**ACTIVITY:** Write out the data below in full. Keep it exact.

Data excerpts
========
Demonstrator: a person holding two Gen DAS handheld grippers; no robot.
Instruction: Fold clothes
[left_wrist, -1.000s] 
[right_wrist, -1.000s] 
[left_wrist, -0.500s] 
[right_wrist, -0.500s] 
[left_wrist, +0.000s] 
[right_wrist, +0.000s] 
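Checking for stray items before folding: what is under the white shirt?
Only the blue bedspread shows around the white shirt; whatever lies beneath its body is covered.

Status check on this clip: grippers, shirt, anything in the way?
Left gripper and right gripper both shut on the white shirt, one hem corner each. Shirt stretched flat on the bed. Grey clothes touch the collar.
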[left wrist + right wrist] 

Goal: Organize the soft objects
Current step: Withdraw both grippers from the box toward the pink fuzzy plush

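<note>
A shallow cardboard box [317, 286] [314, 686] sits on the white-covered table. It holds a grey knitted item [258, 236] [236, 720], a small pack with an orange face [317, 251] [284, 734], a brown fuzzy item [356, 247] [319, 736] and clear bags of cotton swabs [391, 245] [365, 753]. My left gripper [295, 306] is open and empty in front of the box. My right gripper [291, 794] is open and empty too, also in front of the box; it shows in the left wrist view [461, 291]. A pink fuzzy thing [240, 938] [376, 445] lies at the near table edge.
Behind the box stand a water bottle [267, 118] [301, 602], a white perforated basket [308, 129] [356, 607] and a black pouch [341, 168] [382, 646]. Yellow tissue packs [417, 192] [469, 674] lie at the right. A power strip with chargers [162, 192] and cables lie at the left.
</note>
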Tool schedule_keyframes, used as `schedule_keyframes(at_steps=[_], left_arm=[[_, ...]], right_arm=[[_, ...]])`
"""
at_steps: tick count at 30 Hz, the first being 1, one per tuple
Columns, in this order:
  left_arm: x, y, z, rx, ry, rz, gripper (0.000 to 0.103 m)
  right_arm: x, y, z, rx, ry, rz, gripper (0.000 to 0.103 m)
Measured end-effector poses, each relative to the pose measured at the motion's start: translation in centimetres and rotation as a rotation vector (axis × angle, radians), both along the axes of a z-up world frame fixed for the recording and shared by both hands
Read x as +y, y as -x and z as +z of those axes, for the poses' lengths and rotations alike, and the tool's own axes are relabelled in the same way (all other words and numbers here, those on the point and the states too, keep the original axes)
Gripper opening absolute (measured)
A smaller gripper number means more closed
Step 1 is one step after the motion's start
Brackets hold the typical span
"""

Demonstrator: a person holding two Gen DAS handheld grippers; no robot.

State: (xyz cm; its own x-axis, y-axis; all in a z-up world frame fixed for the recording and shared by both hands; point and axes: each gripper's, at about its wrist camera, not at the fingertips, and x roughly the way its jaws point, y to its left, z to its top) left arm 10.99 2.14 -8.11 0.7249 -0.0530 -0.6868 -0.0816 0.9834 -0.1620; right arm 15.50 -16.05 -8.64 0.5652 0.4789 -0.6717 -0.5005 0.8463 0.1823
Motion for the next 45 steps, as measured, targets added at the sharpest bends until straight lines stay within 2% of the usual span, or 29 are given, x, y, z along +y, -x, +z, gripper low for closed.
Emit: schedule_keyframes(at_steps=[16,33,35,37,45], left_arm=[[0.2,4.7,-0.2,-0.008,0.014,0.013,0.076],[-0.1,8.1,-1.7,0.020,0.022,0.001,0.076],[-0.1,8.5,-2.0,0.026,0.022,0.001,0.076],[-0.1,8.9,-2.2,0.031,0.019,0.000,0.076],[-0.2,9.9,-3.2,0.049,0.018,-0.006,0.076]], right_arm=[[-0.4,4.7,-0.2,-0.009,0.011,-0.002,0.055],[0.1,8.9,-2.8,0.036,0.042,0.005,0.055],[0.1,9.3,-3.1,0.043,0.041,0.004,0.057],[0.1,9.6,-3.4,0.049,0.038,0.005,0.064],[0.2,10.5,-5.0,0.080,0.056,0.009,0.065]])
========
**TASK RESPONSE:**
Demonstrator: a person holding two Gen DAS handheld grippers; no robot.
Instruction: Fold clothes
[left_wrist, -1.000s] 
[right_wrist, -1.000s] 
[left_wrist, -0.500s] 
[right_wrist, -0.500s] 
[left_wrist, +0.000s] 
[right_wrist, +0.000s] 
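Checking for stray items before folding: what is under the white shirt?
Only the blue bedspread shows around the white shirt; whatever lies beneath its body is covered.

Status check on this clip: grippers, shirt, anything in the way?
Left gripper and right gripper both shut on the white shirt, one hem corner each. Shirt stretched flat on the bed. Grey clothes touch the collar.
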[left wrist + right wrist] 

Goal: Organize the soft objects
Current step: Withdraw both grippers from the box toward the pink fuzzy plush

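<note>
A shallow cardboard box [317, 286] [314, 686] sits on the white-covered table. It holds a grey knitted item [258, 236] [236, 720], a small pack with an orange face [317, 251] [284, 734], a brown fuzzy item [356, 247] [319, 736] and clear bags of cotton swabs [391, 245] [365, 753]. My left gripper [295, 306] is open and empty in front of the box. My right gripper [291, 794] is open and empty too, also in front of the box; it shows in the left wrist view [461, 291]. A pink fuzzy thing [240, 938] [376, 445] lies at the near table edge.
Behind the box stand a water bottle [267, 118] [301, 602], a white perforated basket [308, 129] [356, 607] and a black pouch [341, 168] [382, 646]. Yellow tissue packs [417, 192] [469, 674] lie at the right. A power strip with chargers [162, 192] and cables lie at the left.
</note>
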Tool schedule_keyframes, used as `schedule_keyframes(at_steps=[_], left_arm=[[_, ...]], right_arm=[[_, ...]])`
"""
at_steps: tick count at 30 Hz, the first being 1, one per tuple
Columns, in this order:
  left_arm: x, y, z, rx, ry, rz, gripper (0.000 to 0.103 m)
  right_arm: x, y, z, rx, ry, rz, gripper (0.000 to 0.103 m)
Measured end-effector poses, each relative to the pose measured at the motion's start: translation in centimetres and rotation as a rotation vector (axis × angle, radians), both along the axes of a z-up world frame fixed for the recording and shared by both hands
Read x as +y, y as -x and z as +z of those axes, for the poses' lengths and rotations alike, and the tool's own axes are relabelled in the same way (all other words and numbers here, those on the point and the states too, keep the original axes)
Gripper opening absolute (measured)
A smaller gripper number means more closed
Step 1 is one step after the motion's start
Brackets hold the typical span
"""

Demonstrator: a person holding two Gen DAS handheld grippers; no robot.

State: (xyz cm; its own x-axis, y-axis; all in a z-up world frame fixed for the recording and shared by both hands; point and axes: each gripper's, at about its wrist camera, not at the fingertips, and x roughly the way its jaws point, y to its left, z to its top) left arm 10.99 2.14 -8.11 0.7249 -0.0530 -0.6868 -0.0816 0.9834 -0.1620; right arm 15.50 -16.05 -8.64 0.5652 0.4789 -0.6717 -0.5005 0.8463 0.1823
Motion for the next 45 steps, as measured, targets added at the sharpest bends until straight lines stay within 2% of the usual span, or 29 are given, x, y, z along +y, -x, +z, gripper low for closed.
Emit: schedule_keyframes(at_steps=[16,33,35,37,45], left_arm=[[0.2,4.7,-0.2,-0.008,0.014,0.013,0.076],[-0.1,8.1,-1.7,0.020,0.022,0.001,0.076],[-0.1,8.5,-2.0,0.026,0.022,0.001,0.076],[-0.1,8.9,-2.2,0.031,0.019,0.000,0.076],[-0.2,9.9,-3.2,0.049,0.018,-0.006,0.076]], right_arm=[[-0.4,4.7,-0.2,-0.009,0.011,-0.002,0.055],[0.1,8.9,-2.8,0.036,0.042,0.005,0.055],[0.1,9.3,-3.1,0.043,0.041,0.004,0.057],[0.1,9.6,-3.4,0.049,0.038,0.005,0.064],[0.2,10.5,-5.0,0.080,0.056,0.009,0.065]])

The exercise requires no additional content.